EXERCISE DIRECTIONS. Your answer should be the data below, reproduced with nothing changed.

DATA EXTRACT.
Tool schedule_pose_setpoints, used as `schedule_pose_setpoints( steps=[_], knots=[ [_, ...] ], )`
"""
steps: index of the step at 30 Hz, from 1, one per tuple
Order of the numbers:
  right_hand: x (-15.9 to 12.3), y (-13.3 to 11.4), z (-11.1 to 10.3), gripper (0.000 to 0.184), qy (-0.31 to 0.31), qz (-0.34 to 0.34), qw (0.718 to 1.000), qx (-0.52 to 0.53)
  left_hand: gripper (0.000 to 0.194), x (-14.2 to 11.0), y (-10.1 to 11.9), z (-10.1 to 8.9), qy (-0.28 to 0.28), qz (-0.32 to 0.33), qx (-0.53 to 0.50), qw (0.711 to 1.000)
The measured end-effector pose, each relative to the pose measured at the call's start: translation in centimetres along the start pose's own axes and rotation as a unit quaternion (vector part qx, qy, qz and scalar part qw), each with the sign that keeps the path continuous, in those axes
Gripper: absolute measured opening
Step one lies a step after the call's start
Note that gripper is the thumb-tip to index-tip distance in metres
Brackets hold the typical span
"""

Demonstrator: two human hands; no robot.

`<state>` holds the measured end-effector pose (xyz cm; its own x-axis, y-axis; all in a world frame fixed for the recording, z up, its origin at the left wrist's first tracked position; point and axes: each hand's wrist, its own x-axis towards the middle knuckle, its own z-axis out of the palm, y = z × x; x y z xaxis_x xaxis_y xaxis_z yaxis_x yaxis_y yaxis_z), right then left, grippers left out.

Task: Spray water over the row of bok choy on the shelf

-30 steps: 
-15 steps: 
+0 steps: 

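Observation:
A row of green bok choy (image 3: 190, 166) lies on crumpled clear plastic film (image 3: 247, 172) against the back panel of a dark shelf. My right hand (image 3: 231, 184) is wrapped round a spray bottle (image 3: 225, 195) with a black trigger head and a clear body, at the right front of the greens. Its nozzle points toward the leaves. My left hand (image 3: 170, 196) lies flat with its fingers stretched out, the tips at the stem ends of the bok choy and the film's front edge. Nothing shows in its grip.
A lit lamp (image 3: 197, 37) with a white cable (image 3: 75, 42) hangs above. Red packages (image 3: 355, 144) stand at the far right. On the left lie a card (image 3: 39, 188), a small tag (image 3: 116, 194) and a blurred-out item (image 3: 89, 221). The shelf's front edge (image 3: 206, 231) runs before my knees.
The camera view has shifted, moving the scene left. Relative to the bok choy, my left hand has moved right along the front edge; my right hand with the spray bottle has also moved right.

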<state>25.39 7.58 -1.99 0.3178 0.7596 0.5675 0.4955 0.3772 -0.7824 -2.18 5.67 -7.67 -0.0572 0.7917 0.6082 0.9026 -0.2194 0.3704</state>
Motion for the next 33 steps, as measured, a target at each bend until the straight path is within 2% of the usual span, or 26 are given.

EXERCISE ANSWER.
Tool schedule_pose_setpoints, used as `schedule_pose_setpoints( steps=[_], knots=[ [_, ...] ], )`
"""
steps: index of the step at 30 Hz, from 1, one per tuple
Order of the numbers:
  right_hand: x (-15.9 to 12.3), y (-13.3 to 11.4), z (-11.1 to 10.3), gripper (0.000 to 0.184), qy (-0.31 to 0.31), qz (-0.34 to 0.34), qw (0.718 to 1.000), qx (-0.52 to 0.53)
  left_hand: gripper (0.000 to 0.194), x (-14.2 to 11.0), y (-10.1 to 11.9), z (-10.1 to 8.9), qy (-0.28 to 0.28), qz (-0.32 to 0.33), qx (-0.53 to 0.50), qw (0.711 to 1.000)
The measured end-effector pose, each relative to the pose measured at the call's start: translation in centimetres along the start pose's own axes and rotation as a unit quaternion (vector part qx, qy, qz and scalar part qw), each with the sign that keeps the path continuous, in those axes
Gripper: absolute measured opening
Step one lies a step after the call's start
Note that gripper is the thumb-tip to index-tip distance in metres
Brackets hold the typical span
"""

Demonstrator: two human hands; no robot.

`<state>` holds the measured end-effector pose (xyz cm; its own x-axis, y-axis; all in a world frame fixed for the recording, z up, its origin at the left wrist's first tracked position; point and axes: each hand's wrist, its own x-axis towards the middle knuckle, its own z-axis out of the palm, y = z × x; x y z xaxis_x xaxis_y xaxis_z yaxis_x yaxis_y yaxis_z), right then left, grippers left out.

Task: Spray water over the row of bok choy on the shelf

-30 steps: 
-15 steps: 
+0 steps: 

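Observation:
A row of green bok choy (image 3: 190, 166) lies on crumpled clear plastic film (image 3: 247, 172) against the back panel of a dark shelf. My right hand (image 3: 231, 184) is wrapped round a spray bottle (image 3: 225, 195) with a black trigger head and a clear body, at the right front of the greens. Its nozzle points toward the leaves. My left hand (image 3: 170, 196) lies flat with its fingers stretched out, the tips at the stem ends of the bok choy and the film's front edge. Nothing shows in its grip.
A lit lamp (image 3: 197, 37) with a white cable (image 3: 75, 42) hangs above. Red packages (image 3: 355, 144) stand at the far right. On the left lie a card (image 3: 39, 188), a small tag (image 3: 116, 194) and a blurred-out item (image 3: 89, 221). The shelf's front edge (image 3: 206, 231) runs before my knees.
The camera view has shifted, moving the scene left. Relative to the bok choy, my left hand has moved right along the front edge; my right hand with the spray bottle has also moved right.
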
<state>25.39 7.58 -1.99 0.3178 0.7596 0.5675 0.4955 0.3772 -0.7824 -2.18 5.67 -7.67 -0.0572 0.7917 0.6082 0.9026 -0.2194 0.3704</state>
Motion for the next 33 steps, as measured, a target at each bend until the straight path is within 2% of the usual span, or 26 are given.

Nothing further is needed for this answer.